Fix 5 – Hunt Down the Process Holding It
Still locked? Then some specific program is gripping the file, and you can find exactly which one. Resource Monitor shows you every open handle on a file.
1 – Click Start, type Resource Monitor, and open it.
2 – Click the CPU tab at the top.
3 – Find the Associated Handles section and click to expand it.
4 – In its Search Handles box, type the name of your .vhdx file.
5 – The list shows what’s holding it — could be System, a driver, or a backup app. Right-click the culprit and choose End Process.
Careful here. Ending System or a core process can force a restart. If the holder is a backup tool, close that app the normal way first instead of killing it.
Fix 6 – Clear Stuck Shadow Copies
An interrupted backup can leave the Volume Shadow Copy service locking your disk. Clearing those stuck copies releases it.

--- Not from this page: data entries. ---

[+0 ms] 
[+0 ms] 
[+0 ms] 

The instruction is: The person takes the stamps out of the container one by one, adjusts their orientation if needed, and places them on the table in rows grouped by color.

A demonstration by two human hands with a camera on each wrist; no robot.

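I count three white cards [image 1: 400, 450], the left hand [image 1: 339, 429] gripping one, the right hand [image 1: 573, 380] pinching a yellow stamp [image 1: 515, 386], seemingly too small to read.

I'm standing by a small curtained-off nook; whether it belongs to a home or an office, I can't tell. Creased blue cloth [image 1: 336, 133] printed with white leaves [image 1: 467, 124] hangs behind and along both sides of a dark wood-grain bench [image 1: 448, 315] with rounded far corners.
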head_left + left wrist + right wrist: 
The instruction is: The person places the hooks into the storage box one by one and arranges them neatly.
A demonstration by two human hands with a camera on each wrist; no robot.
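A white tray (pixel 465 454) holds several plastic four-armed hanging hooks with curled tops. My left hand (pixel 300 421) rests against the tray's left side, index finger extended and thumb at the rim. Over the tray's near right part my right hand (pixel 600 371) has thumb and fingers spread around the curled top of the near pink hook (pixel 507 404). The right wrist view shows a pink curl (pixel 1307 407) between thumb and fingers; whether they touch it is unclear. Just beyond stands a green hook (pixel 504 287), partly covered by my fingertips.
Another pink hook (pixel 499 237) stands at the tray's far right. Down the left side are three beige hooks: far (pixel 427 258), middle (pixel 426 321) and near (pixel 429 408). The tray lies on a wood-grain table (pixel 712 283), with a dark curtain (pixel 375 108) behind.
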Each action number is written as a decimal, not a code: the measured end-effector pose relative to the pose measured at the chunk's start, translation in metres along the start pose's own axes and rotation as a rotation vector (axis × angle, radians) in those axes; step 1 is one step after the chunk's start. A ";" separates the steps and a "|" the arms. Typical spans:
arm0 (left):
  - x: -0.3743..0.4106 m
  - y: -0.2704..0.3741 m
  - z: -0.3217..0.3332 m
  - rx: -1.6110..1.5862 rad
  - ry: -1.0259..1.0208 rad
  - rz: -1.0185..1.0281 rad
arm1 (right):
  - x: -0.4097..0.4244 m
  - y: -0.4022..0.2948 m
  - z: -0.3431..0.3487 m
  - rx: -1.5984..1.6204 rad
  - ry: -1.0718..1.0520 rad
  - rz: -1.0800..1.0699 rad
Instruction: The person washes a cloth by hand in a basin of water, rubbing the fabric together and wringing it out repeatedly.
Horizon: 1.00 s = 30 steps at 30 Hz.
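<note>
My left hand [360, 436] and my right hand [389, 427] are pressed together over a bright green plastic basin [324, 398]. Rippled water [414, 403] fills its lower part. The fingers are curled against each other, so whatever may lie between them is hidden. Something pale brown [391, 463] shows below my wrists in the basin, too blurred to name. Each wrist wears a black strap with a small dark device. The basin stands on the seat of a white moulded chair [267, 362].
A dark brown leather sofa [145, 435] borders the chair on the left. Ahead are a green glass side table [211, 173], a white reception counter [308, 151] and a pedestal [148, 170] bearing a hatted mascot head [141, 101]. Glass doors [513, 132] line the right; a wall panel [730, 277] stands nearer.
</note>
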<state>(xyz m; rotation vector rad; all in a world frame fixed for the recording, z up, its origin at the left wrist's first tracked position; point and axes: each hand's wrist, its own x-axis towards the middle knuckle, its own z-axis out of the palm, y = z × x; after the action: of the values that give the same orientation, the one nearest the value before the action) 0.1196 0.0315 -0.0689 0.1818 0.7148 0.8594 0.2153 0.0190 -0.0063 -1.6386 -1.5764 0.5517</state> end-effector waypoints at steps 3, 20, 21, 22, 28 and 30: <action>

1 – Open Command Prompt as administrator again.
2 – First, check what’s active. Type this and press Enter:
vssadmin list writers
3 – Look for any writer stuck at a status like [5] Waiting for completion. That’s your stuck backup.
4 – Clear the queue with this command:
vssadmin delete shadows /all /quiet
This wipes existing shadow copies (restore points and old backup snapshots), so only run it if you don’t need those. Once it’s done, the VHDX should detach normally.
How to Prevent This
– Always shut your VMs down cleanly. A hard kill is exactly what leaves the file handle dangling.
– Don’t run a backup over a VHDX you’re about to detach. Let the backup finish, or pause it first.
– Close Explorer windows pointed at the mounted drive before ejecting. Tiny habit, saves the headache.
– Make Dismount-DiskImage your go-to eject. It’s cleaner than the right-click menu and rarely leaves a lock behind.
People Also Ask
How do I fix the file is open in another program?
Find what’s holding it. Open Resource Monitor. Then, go to the CPU tab, expand Associated Handles. Look up the file name there. It shows the exact process locking the file. End that process — or close the app it belongs to — and the file frees up. For a VHDX, restarting the Hyper-V service often does it too.
Why does Windows say a virtual disk is open when it isn’t?
A lock got left behind. Usually a VM that crashed, a backup that didn’t finish, or the Shadow Copy service holding the disk blocks. The file looks closed to you, but the system still has a handle on it. Restarting the relevant service or clearing stuck shadow copies releases it.